MARTIN SAMUEL: The elite are in flux…this could be year of the outsider 

Football’s leagues did not used to publish tables until three games in. What would be the point? First game, the club with the biggest win would be top, their opponents bottom. It didn’t mean anything. It didn’t inform.

Even freezing the action after the four games played this season offers no guaranteed insight. At this stage last season, Watford, not Tottenham, were among the Champions League places, and none of the bottom three were clubs that eventually went down.

The year before, Watford were again top four, Huddersfield top six and the bottom seven included Arsenal. Yet some clues were visible. 

Brendan Rodgers and Leicester City are attempting to gatecrash the elite clubs this season

Last season, the Champions League places after four games were already occupied by three of the clubs that would qualify. This year? Maybe the same.

Liverpool, Manchester City, Leicester, Crystal Palace is the way the table currently stands. And having seen the rest of the elite in action, there is no guarantee what we have come to regard as normal service will be resumed.
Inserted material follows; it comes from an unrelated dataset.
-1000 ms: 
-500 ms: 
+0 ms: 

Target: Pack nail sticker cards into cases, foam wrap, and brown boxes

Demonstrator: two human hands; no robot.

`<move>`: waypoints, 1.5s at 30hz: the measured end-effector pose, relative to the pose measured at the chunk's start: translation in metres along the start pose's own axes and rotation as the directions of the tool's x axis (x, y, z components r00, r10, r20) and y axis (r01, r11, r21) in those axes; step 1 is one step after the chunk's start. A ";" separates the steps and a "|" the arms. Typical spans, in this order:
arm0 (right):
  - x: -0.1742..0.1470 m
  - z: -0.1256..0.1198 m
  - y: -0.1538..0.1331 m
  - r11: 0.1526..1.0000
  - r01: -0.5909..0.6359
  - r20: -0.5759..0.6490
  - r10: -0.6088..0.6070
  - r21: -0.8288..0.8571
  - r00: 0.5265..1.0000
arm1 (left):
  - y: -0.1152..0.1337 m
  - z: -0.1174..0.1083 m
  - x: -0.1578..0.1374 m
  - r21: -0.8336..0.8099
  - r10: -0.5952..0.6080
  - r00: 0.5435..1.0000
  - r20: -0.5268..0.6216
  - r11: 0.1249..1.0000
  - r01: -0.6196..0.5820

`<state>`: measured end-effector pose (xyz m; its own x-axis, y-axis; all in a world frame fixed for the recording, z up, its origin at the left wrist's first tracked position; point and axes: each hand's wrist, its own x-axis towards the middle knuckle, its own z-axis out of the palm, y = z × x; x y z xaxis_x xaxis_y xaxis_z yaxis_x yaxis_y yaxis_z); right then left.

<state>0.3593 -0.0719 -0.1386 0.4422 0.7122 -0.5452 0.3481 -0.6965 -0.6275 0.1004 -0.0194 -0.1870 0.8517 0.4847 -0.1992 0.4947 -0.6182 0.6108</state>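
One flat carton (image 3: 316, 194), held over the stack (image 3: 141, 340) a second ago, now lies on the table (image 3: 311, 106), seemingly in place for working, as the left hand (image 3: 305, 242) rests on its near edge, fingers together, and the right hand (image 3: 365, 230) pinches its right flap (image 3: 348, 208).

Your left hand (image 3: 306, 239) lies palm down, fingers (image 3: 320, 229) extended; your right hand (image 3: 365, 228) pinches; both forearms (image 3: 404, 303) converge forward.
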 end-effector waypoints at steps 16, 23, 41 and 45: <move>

Are Leicester inferior to those missing members of the big six? Not from what we have witnessed so far. May they be joined by another member from outside the gilded band? It is far from impossible.

Leicester won the league in 2016, we are always told, because the big clubs were in transition. Yet that is also true this season. Manchester United and Chelsea are most certainly in flux, Tottenham are evolving slowly, Arsenal are trying to progress despite a defence that makes squirrels in traffic look confident and self-determined.

Big changes are under way throughout two thirds of the traditional elite. Once again, Leicester could be the beneficiaries. They look good under Brendan Rodgers. They have improved defensively, Jamie Vardy is in outstanding nick again, James Maddison is among the best young players in the country. They have bought well, too, and are intelligently organised.

It was no surprise at all that Leicester got a draw away at Chelsea last month, and might even have won. In current form, they could play four of the big six off evens right now, despite having sold them two of their best players in Harry Maguire and N’Golo Kante.

Beyond that, looking down the table, are clubs such as Everton, West Ham, Crystal Palace and, in the distance, Wolves. Clubs that have invested, that have bought well, that have a strong philosophy and individual talents, such as Wilfried Zaha, turning matches.

Manchester United are on their worst start to a league season since 1992-93 and are in flux

Manchester United are on their worst start to a league season since 1992-93 and are in flux

The top four may be too much, but the Europa League? Why not? The big six no longer look like the top six. Not this year. Chelsea, for instance, could be anything. Jurgen Klopp loves what Frank Lampard is trying to do, and so he should, but there is no guarantee it will be successful in his first season. 

The same with United, who are also inconsistent. They beat Chelsea 4-0 on the first day but, after four games, have their lowest points total since 1992-93. They won the league that year, but it will not happen this time. Liverpool and Manchester City are streets away.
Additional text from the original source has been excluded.